Only 6 of those are what you would class as serious, hardcore, daily players (shout out to agents DMH10, Doodified, Ikibau and Pepian and yah-boo-sucks-to-you to Astral Ranger and DeckardB26354).
Towards the end of last week I took a stroll out on my 30 minutes lunch break (as I usually do) and encountered 15 people playing Pokémon GO.
Fiff-fucking-teen! In a 30 minute (OK, I’ve overshot to 41 recently) period.
15 people playing Niantic’s latest offering, oblivious to the Shaper invasion of Ingress.
My reality wasn’t just augmented… it was skewed!
15! Wow! Whilst playing Ingress I’d bump into a fellow player – by accident – once in a blue moon. Most Ingress meet-ups are by design and I shun most of those due to the high number of cheating fuckmonkeys on my team locally.
15 in one day is amazing but why the sudden interest?
Allegedly, Pokémon GO is the most downloaded mobile game ever – EVER!!!1!one!
I never paid much attention to Pokémon in my – erm – late twenties.
Whilst Pokémon was encouraging kids to be the very best, I was building a career as a senior software developer, playing Diablo 2 and dressing up as a Low Elf and fighting the “Dark Alliance” with rubber and latex weaponry.
(OK – by “fighting the Dark Alliance” I mean, being humiliatingly butchered by them – but that’s not the point!)
To date, I’ve shunned Pokémon as irrelevant to my needs.
My own youth was influenced by Science Ninja Team Gatchaman, Jayce and the Wheeled Warriors and Mosschops.
What should I care for random cutesy anime creatures that only seem to speak their own name when I had Thundercats, Transformers and the Masters of the Universe?
Shit son! What constituted “anime” to me in my teens is now classed as “hentai“!
No, the early 21st century’s cartoon pocket monster shenanigans was obviously just a way to part breeders from their money – so that junior could have the latest faecachoo – just like Hasbro did to my parents with transformers when I was a kid.
But now I see what I was missing out on.
You see, Pokémon GO appeals to the Gamer in me.
Here I am, just under 3 weeks away from my 41st birthday and I’m addicted to a Pokémon game.
You see, it offers everything I need to feed my gaming gland.
Those intelligent bastards at Niantic and Nintendo have hooked me in faster than any schoolyard skag-dealer.
Pokémon GO has 3 whole areas of progression/leveling and if there’s one thing gamers love, it’s leveling.
There is a genuine psychological dependency on character progression.
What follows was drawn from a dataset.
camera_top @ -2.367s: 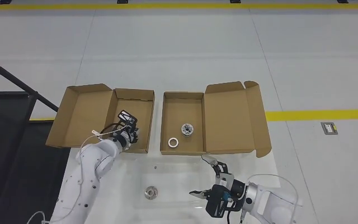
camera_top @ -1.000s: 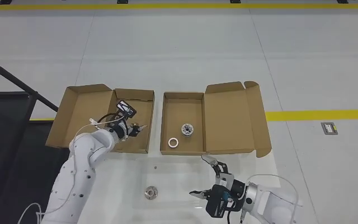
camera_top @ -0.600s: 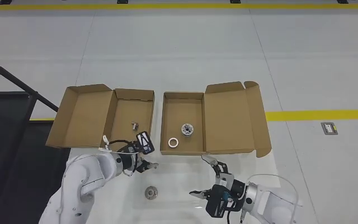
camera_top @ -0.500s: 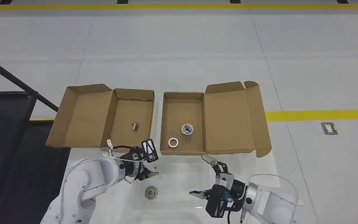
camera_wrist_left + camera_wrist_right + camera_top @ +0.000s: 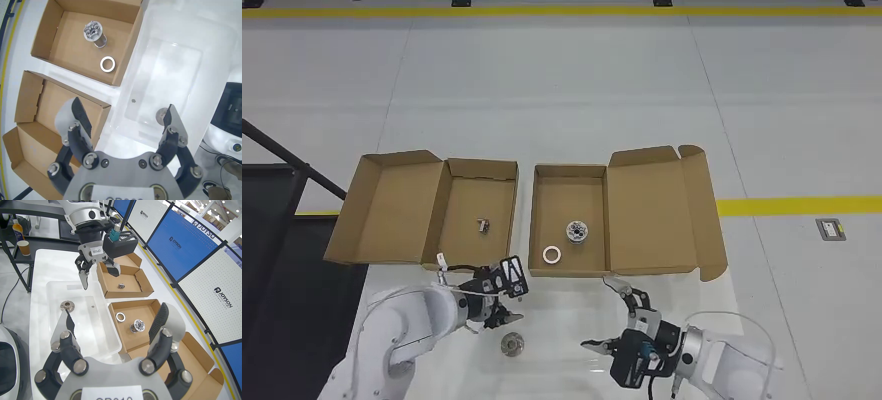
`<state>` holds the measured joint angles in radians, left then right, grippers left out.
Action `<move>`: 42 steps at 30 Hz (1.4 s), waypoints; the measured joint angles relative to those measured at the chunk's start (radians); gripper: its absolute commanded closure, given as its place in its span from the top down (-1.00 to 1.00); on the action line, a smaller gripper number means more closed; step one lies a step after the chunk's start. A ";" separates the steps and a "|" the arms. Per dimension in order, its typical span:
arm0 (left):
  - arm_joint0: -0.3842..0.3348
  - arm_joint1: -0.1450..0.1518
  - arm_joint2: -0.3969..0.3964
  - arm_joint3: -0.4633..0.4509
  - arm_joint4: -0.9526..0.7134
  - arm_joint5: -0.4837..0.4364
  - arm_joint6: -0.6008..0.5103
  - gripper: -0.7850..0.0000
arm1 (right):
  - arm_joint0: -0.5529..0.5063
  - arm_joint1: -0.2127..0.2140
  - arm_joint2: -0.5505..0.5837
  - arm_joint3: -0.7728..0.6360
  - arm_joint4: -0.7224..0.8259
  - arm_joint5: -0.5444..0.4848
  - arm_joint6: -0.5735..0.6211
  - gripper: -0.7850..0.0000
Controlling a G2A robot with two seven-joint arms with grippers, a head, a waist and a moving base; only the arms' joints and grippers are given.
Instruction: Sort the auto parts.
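While hanging over tray (image 5: 175, 72) with jaws spread and empty, left gripper (image 5: 504, 318) just beside flange (image 5: 511, 344), flat on tray floor, bore up, slightly robotward; right gripper (image 5: 600, 315), likewise spread and empty, well apart.

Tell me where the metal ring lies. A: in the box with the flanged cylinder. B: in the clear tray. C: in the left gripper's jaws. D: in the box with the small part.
A: the ring lies in the box beside the flanged cylinder, apart from it.
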<state>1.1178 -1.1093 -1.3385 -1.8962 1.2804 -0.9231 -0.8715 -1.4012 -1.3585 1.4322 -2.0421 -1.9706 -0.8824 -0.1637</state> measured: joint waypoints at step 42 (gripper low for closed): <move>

It’s more addictive than nicotine (which in turn is more addictive than heroin – I can only attest for the veracity of the former statement however).
On top of that, players are encouraged to “catch ’em all”. I’ve already caught 73 of a possible 150 creatures.
Even better, I can name my Pokémon whatever I like, no profanity filter, just a character limit.
Like Star Trek: the Next Generation, the mental health benefits of Pokémon GO have been recognised already.
The game gets people out into a pocket-monster-augmented world and interacting with people they never would have thought to interact with previously.
I’m used to that from Ingress – seriously, my local fellow PoGoers seem terrified as I approach them with a toothy grin and demand:
Hi! Are you guys playing Pokémon or Ingress?
This is a genuine phenomenon.
Everywhere I go, I see people playing the game.
And not just the Ingress-paranoia of “Ooh, look, do you think they’re playing Ingress?”. No this is groups of people, of all demographics, capturing monsters and battling gyms.
It must be 2 weeks now; 2 weeks of buggy software, overloaded servers and an almost constant Launch App – Attempt Capture/Gym Battle – Force Stop – Launch App cycle… and yet I’m still hooked.
I hit level 20 today, I believe the level cap to be level 50. Now that the server issues seem to have stabilised the game is a real pleasure.
It’s taken me 3 and a half years to get to where I am in Ingress (3 months from level 15 – the cap is 16, I’m 18 months from level 16).
And yet I’m 2/5ths of the way there after 2 weeks!
So there you have it. I’m a 40-something Pokémon trainer and Gym Leader (until the local Instinct/Valour cock-knockers take out my Vaporeon) and I’m proud… Bring on the wearable!